Work instruction :: Would you write out the lines below exactly, from the one containing "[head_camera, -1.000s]" to the very last, but without the pictures?

Available data ::
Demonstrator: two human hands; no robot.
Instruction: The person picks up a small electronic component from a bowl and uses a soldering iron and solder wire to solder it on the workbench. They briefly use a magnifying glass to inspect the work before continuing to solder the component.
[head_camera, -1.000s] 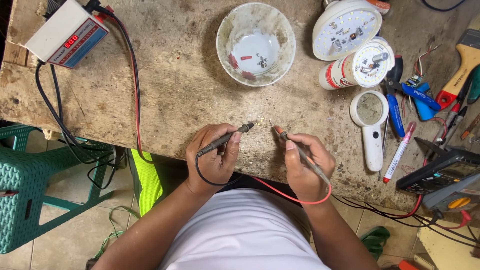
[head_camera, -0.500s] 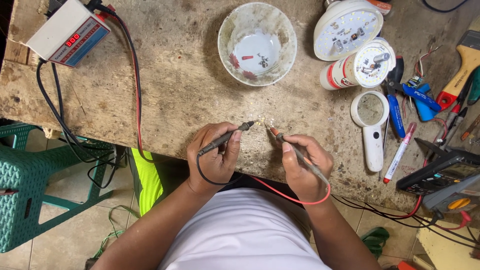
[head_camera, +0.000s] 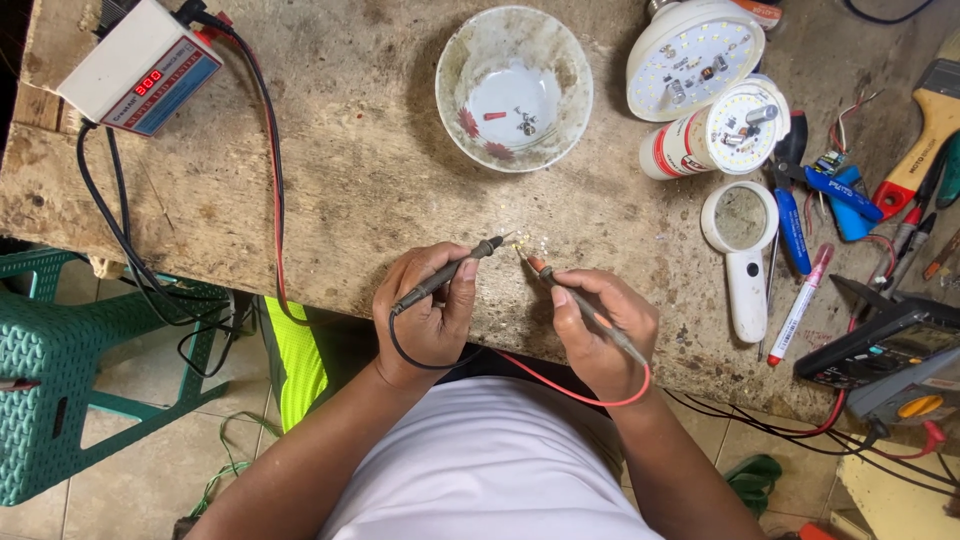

Task output ::
[head_camera, -1.000s] 
[head_camera, -0.500s] 
[head_camera, +0.000s] 

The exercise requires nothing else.